WHAT THIS TASK INVOLVES: Retype the listing that follows, word for word.

RECORDED INFORMATION:
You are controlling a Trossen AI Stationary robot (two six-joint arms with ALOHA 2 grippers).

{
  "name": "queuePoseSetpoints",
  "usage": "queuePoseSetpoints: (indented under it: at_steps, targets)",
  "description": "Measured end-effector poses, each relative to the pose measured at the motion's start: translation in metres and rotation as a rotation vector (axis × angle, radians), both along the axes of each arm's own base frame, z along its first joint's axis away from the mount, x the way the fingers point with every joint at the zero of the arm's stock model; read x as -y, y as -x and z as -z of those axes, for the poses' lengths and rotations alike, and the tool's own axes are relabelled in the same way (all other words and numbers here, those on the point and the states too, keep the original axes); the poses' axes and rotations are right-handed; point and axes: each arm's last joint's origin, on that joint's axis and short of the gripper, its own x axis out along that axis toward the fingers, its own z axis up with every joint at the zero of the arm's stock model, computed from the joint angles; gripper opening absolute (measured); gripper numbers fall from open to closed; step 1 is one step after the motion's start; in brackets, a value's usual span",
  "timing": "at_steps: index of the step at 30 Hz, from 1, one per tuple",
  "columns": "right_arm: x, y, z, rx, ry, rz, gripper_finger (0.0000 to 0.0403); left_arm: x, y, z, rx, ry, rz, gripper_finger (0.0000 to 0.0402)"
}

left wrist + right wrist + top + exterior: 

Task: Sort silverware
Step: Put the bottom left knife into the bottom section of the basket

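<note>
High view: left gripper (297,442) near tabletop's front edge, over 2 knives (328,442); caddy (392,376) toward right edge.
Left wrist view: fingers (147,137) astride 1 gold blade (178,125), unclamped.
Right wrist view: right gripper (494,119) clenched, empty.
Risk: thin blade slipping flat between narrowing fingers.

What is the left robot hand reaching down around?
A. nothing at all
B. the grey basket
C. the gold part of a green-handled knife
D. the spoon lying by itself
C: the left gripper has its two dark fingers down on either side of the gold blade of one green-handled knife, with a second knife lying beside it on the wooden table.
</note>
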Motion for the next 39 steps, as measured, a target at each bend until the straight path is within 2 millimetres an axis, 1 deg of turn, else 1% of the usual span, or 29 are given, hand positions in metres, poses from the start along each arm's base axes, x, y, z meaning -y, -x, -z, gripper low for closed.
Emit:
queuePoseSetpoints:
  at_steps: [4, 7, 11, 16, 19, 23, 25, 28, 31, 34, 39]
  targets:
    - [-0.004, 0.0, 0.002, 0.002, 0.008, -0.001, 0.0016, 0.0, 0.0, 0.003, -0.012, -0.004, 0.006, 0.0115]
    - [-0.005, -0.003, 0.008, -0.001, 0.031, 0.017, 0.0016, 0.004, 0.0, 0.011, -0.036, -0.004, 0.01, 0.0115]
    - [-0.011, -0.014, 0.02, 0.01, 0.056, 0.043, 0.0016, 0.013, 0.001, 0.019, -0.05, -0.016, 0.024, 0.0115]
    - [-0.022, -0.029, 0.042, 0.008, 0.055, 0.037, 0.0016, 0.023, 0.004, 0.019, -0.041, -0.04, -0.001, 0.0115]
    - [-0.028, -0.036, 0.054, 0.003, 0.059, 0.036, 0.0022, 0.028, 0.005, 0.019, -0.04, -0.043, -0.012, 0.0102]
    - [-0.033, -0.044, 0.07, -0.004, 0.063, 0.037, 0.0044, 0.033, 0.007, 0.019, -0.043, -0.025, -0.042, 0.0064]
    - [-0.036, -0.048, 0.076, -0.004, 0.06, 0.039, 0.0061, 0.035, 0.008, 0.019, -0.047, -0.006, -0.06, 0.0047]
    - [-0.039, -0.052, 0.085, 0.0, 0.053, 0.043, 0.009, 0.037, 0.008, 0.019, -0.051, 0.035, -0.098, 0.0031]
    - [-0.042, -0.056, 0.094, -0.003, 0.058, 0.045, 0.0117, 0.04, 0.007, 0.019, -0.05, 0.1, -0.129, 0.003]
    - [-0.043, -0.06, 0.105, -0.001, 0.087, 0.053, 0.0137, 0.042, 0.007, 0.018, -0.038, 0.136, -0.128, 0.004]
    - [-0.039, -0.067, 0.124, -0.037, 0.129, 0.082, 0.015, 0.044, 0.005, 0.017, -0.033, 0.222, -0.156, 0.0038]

WRITTEN SOLUTION:
You are controlling a Trossen AI Stationary robot (two six-joint arms with ALOHA 2 grippers).

{
  "name": "queuePoseSetpoints",
  "usage": "queuePoseSetpoints: (indented under it: at_steps, targets)",
  "description": "Measured end-effector poses, each relative to the pose measured at the motion's start: translation in metres and rotation as a rotation vector (axis × angle, radians), both along the axes of each arm's own base frame, z along its first joint's axis away from the mount, x the way the fingers point with every joint at the zero of the arm's stock model; read x as -y, y as -x and z as -z of those axes, for the poses' lengths and rotations alike, and the tool's own axes are relabelled in the same way (all other words and numbers here, those on the point and the states too, keep the original axes); the poses' axes and rotations are right-handed; point and axes: each arm's last joint's origin, on that joint's axis and short of the gripper, its own x axis out along that axis toward the fingers, its own z axis up with every joint at the zero of the arm's stock model, computed from the joint angles; gripper opening absolute (measured); gripper numbers fall from open to closed; step 1 is one step after the motion's start; in brackets, a value's usual span",
  "timing": "at_steps: index of the step at 30 Hz, from 1, one per tuple",
  "columns": "right_arm: x, y, z, rx, ry, rz, gripper_finger (0.0000 to 0.0403); left_arm: x, y, z, rx, ry, rz, gripper_finger (0.0000 to 0.0402)"
}

left wrist + right wrist + top + exterior: 

Task: Sort silverware
Step: Put the bottom left knife into the bottom section of the basket

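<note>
High view: left gripper (297,442) near tabletop's front edge, over 2 knives (328,442); caddy (392,376) toward right edge.
Left wrist view: fingers (147,137) astride 1 gold blade (178,125), unclamped.
Right wrist view: right gripper (494,119) clenched, empty.
Risk: thin blade slipping flat between narrowing fingers.

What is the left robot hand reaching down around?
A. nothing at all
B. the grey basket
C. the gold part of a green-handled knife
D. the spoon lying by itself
C: the left gripper has its two dark fingers down on either side of the gold blade of one green-handled knife, with a second knife lying beside it on the wooden table.
</note>
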Motion for the next 39 steps, as measured, a target at each bend until the straight path is within 2 millimetres an axis, 1 deg of turn, else 1% of the usual span, or 29 are given, hand positions in metres, poses from the start along each arm's base axes, x, y, z meaning -y, -x, -z, gripper low for closed.
Emit:
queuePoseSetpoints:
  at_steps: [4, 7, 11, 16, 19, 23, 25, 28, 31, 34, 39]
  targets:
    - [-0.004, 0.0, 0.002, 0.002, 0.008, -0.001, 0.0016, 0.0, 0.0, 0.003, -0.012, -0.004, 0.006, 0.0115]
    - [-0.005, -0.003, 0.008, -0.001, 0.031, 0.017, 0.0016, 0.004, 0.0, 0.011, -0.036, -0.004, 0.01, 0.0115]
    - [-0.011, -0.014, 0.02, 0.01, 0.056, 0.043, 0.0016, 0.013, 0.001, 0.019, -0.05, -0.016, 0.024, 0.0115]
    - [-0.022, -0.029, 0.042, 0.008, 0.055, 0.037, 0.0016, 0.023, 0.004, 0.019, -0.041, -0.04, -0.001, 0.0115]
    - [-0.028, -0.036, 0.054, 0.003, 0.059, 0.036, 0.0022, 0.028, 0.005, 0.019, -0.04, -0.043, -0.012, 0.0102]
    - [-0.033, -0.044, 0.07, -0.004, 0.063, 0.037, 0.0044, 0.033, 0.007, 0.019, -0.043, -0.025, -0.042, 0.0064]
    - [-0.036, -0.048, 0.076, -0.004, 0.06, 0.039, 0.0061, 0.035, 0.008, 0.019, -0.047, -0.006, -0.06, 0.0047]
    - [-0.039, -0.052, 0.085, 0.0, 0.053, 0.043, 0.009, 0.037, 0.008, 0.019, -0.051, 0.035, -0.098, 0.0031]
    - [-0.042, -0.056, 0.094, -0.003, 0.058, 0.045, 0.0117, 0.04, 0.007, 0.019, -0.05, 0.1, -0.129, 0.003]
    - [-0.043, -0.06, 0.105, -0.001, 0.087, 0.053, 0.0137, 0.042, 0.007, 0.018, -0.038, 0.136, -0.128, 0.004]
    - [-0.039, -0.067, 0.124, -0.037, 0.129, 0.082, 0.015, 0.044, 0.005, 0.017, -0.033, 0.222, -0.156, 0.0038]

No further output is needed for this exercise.